Figure 7A presents the haemodynamic conditions that initiate C-shaped buckling for 5 artery samples that were first twisted at various angles. Under applied pressure and flow rate, the buckling opens-up on its own, without any other intervention. Further increases in flow rate and pressure cause the C-shaped buckling state. Both the flow rate and the pressure required to start the C buckling mode within the arteries depicted an increasing trend with increasing twist angle. The flow rate values started to plateau at a twisting angle of 360 °C. An illustrative image for the initiation of C-buckling is illustrated in Fig. 7B, where a vessel was first twisted at 360°; following the opening of the vessel, as flow rate increased, C-shaped buckling was observed.
In large arteries, experimental and theoretical studies have shown that twist buckling starts when lumen pressure exceeds the critical pressure at a given length16. Other possible biomechanical factors in the aetiology of arterial buckling are high blood pressure (hypertension), reduced wall elasticity due to lamina/elastic fibre degradation, decreased critical pressure and axial stretch/tension17,18,19. However, detailed haemodynamic characteristics of buckled millimetre-sized arteries, such as TAs, have not been studied in the literature.
Modulation of intramural pressure and flow can be employed to remove the torsional buckling acutely. Our results documented the flow rate necessary to open the buckled TA increased as the twist angle increased. We have also presented the quantitative association between the opening pressures of the twisted arteries and the twist angles (Fig. 4). As the twist angle increased, the opening pressure of the artery lumen had an increasing trend for all test specimens. That might be because higher torque is generated on the artery at high twist rates, as shown in the study by Garcia et al.20. In their study, they torsioned porcine common carotid arteries at four different axial stretch ratios (SR), and reported increased buckling torques for increased SR. We estimated that this ratio was very low in our case, and therefore assumed a constant value (see Limitation section for further detail). It should be emphasized that, in an intact testicle, the tissue mass around the buckled arterial segment would require an additional flow volume/pressure which will exceed the predictions of the present in vitro study. While this contribution is believed to be low due to small distal mass, detailed mechanical tests are needed for its exact value.
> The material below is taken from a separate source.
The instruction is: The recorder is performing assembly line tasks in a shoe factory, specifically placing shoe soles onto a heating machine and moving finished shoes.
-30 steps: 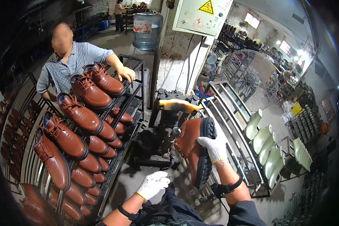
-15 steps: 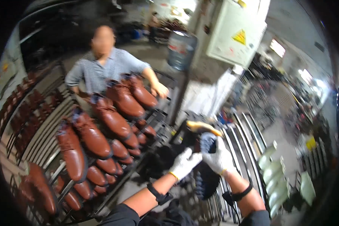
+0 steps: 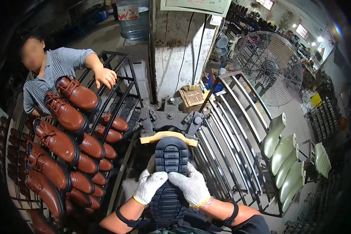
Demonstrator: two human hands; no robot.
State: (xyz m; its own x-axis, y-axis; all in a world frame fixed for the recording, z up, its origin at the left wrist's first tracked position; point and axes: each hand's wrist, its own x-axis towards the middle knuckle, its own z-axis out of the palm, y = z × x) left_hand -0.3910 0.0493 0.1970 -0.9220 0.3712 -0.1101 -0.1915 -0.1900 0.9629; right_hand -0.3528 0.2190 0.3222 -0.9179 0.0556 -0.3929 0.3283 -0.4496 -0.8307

Removal of buckling in the TA can also be achieved through an increase in the arterial diameter. The study by Cakmak et al. showed the ID of the human TA increased from 1.65 mm to 2.03 mm in 5 minutes under 10 Hz frequency external electro-stimulation15. The same study reported the volumetric flow rate augmentation for the corresponding diameter changes as 8 ml/min and 17 ml/min, respectively. In our study, Fig. 5A shows that a flow rate of 17 ml/min is indeed sufficient to open 90°, 180° and 270° buckling of the TAs with an approximately equivalent diameter of 2 mm. Although the two studies were performed on different model systems, and the diameter values were measured differently, the flow rate and pressure scales of humans and rams were found to be very close to each other. However, due to significant differences in the length of the test sample (Lsample) versus the actual human artery length (Lhuman), the corresponding torsional angles (θ) should be adjusted through a linear relation for small angles; θhuman = θsample.Lhuman/Lsample. When we extrapolated human data15 to our volumetric flow data, diameter and the degree of torsion (Fig. 5A), we could conclude that the increase in volume flow may increase pressure, and thus may open the ~180° buckled arteries in humans. We can also suggest that the same technique could be effective for torsions up to 360°, but not for torsions any higher than that. Unfortunately, in the current clinical setting, urologists have no diagnostic preoperative imaging techniques to determine what degree of torsion a testicle has, and it is anecdotally believed that torsional levels reaching 720° is not uncommon. For this reason, when used in clinics, the proposed mechanism to open a buckled artery should involve a trial-and-error protocol of gradually increasing blood flow. Hence, more studies need to be conducted to validate the consistency of the stimulation technique and related volume flow and diameter changes.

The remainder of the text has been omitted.